Koyaanisqatsi: Life Out of Balance (1982)
November 29, 2022 2:02 PM - Subscribe

A collection of expertly photographed phenomena with no conventional plot. The footage focuses on nature, humanity, and the relationship between them. Trailer.
posted by johnofjack (26 comments total) 6 users marked this as a favorite
 
I think this must be a fairly divisive film. At least one of the local theaters had a "no refunds" policy on the film when it was first released. I know one person who loved it and others who find it unbearably pretentious, and when I tried watching it last year with my boyfriend we got about halfway through before I heard him snoring softly. I loved it when I first saw it decades ago, still liked it when I watched it again ten years ago, and found it a bit overlong for its message last year. But it's a remarkable experience and I've never been sorry I watched it.
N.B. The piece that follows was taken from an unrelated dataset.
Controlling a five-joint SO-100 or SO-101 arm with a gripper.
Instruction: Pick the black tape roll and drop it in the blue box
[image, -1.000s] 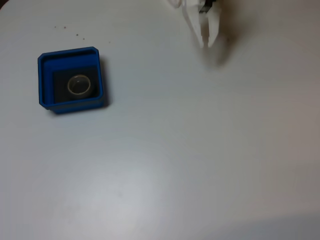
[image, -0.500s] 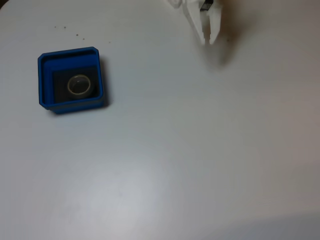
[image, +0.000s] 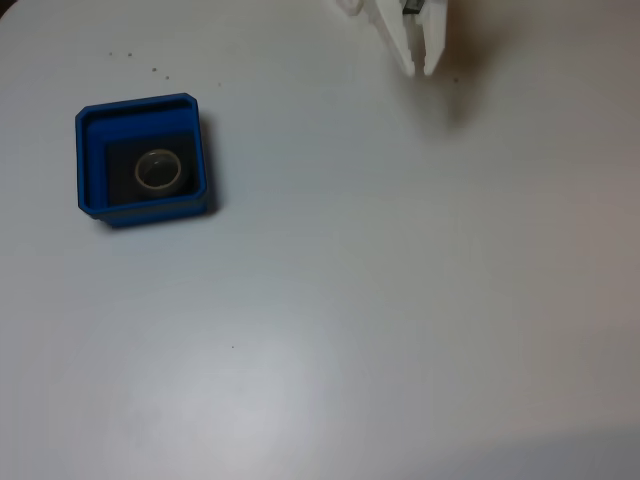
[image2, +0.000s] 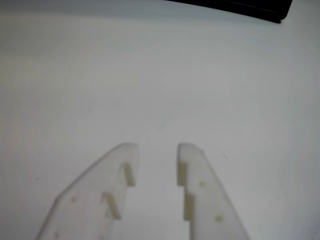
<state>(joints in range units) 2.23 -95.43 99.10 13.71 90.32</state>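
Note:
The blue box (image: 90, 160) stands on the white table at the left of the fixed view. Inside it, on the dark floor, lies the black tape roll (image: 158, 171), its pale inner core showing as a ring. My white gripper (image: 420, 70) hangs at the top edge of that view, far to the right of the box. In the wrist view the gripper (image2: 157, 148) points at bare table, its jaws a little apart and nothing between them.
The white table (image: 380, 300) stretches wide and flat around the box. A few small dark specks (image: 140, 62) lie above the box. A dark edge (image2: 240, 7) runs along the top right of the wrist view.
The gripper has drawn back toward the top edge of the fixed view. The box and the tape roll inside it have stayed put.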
That said, I think it's generally agreed that each volume in this series (Koyaanisqatsi, Powaqqatsi, Naqoyqatsi) offers less than the one before it.
posted by johnofjack at 2:03 PM on November 29, 2022 [1 favorite]


I've only seen this one, first when I was in high school and a couple of more times since. One of these days I'd like to really sit down and watch it again--it's been almost 15 years since the last time.
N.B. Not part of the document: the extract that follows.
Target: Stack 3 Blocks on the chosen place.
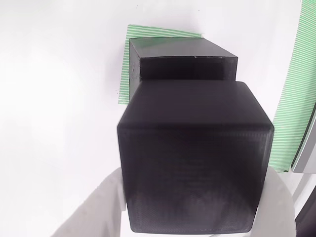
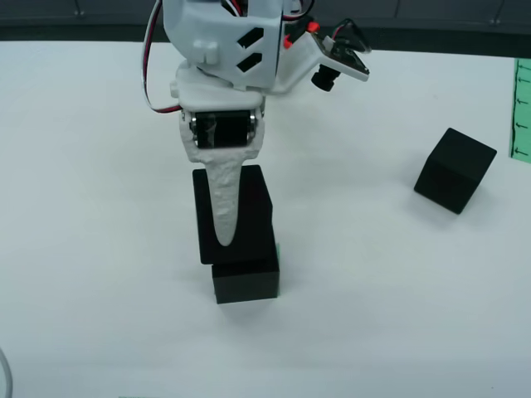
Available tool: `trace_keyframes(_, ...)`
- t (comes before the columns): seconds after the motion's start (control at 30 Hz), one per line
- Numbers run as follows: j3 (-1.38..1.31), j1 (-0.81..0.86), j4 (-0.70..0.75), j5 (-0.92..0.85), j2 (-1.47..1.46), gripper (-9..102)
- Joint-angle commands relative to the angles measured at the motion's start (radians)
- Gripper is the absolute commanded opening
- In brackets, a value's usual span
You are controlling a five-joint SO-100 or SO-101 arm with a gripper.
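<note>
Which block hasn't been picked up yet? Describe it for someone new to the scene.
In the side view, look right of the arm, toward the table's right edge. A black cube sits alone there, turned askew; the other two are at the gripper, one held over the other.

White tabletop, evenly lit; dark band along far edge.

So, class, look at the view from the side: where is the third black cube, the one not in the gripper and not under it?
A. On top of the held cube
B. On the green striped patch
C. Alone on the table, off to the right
C: the third cube sits alone on the white table, right of the gripper and its held cube.
</note>
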Motion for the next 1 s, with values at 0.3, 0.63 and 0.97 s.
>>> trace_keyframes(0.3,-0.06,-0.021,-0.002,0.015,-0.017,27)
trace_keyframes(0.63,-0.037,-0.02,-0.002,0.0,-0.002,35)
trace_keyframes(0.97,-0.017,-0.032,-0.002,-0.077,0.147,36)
I did "watch" it at work one day, when the film was showing on Vimeo. I'm mostly here for Glass's soundtrack, so I listened to it and would occasionally page over to see the associated video. Not a terrible way to get through a copy-editing heavy afternoon.
posted by thecaddy at 2:53 PM on November 29, 2022


This was the answer of the day over at Framed a few days ago. I was the only one of my siblings to get it right, and I got it on the first frame.
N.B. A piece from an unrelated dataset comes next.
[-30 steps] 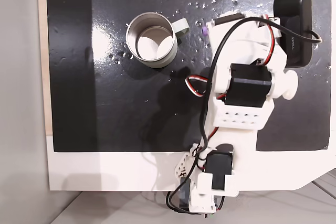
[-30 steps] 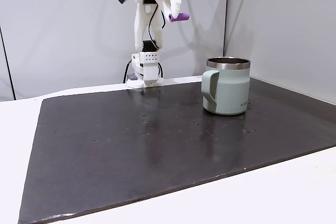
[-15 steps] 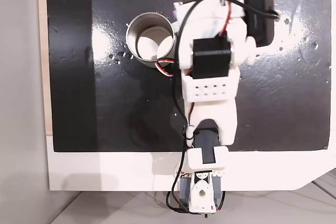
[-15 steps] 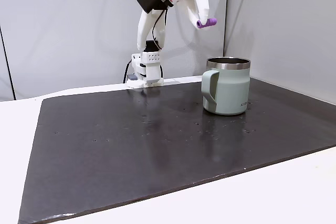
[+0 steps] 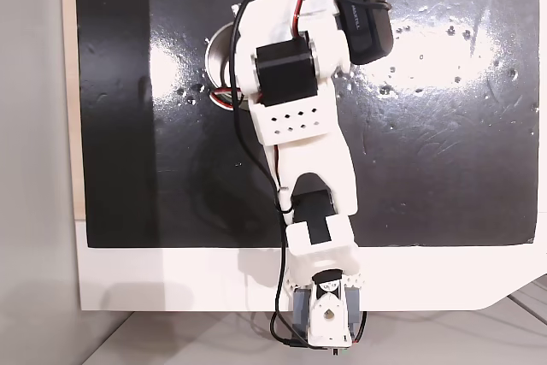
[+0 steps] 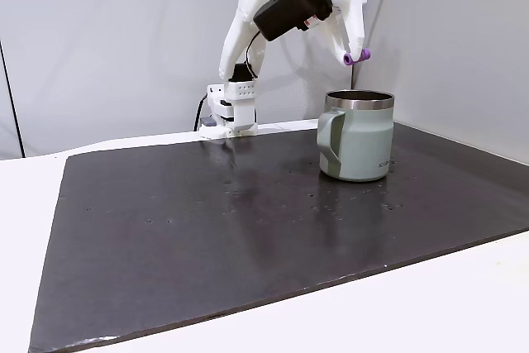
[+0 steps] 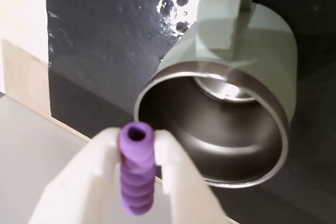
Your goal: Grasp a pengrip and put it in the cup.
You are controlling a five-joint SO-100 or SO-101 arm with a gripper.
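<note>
The arm reaches out raised above the cup [image 6: 357, 136]. The gripper [image 7: 137, 153] is clamped on the pengrip [image 7: 137, 174], suspended over the cup's rim.

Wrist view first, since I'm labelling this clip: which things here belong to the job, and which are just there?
Job:
- pengrip, purple, clamped between the fingers
- cup, upright on the mat, open
- gripper, above the cup's rim

Just there:
- black mat
- white table
- arm-mounted black camera
</note>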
As I said to my sisters, "Koyaanisqatsi is to film as Pink Floyd is to music. Interesting, novel, and probably more enjoyable when high."
posted by hanov3r at 2:58 PM on November 29, 2022


I admit I got back into piracy because Amazon wanted me to pay $15 to watch Koyaanisqatsi. I was ready to pay the standard $3 rental, but I wasn't gonna buy it. I found that to be a pretty fun rating system for how much I like a film. I like it "$5 and an evening staying alert" worth, not "$15 and a place in the permanent collection" worth. "$10 and a drive across town"? Maybe if there's a good dinner in it.

More seriously, I have to be in the exact right mood to enjoy this one, but I like it a lot as like an artifact of cinema. Some movies I appreciate less on their merits, and more on the knowledge that the filmmaker had this odd idea and they followed through on it all the way to its odd conclusion. Sometimes you think of a thing like that and really want it to exist in the world, whether it's "good" or not. So I'm glad it exists.

Also I've always found Philip Glass really compelling, which helps. I understand he can be a little divisive on his own.
posted by Phobos the Space Potato at 3:55 PM on November 29, 2022 [4 favorites]


I have seen it at least three or four times on a big screen and I own the DVD. I haven’t watched it in a decade or more, but it casts a long shadow and a significant chunk of the commercials made in the last decade of the last century owe something to it.

And like a couple of others above, I find the Glass half of it* more engaging than the Reggio half. I could listen to Pruitt-Igoe quite a lot before I tired of it.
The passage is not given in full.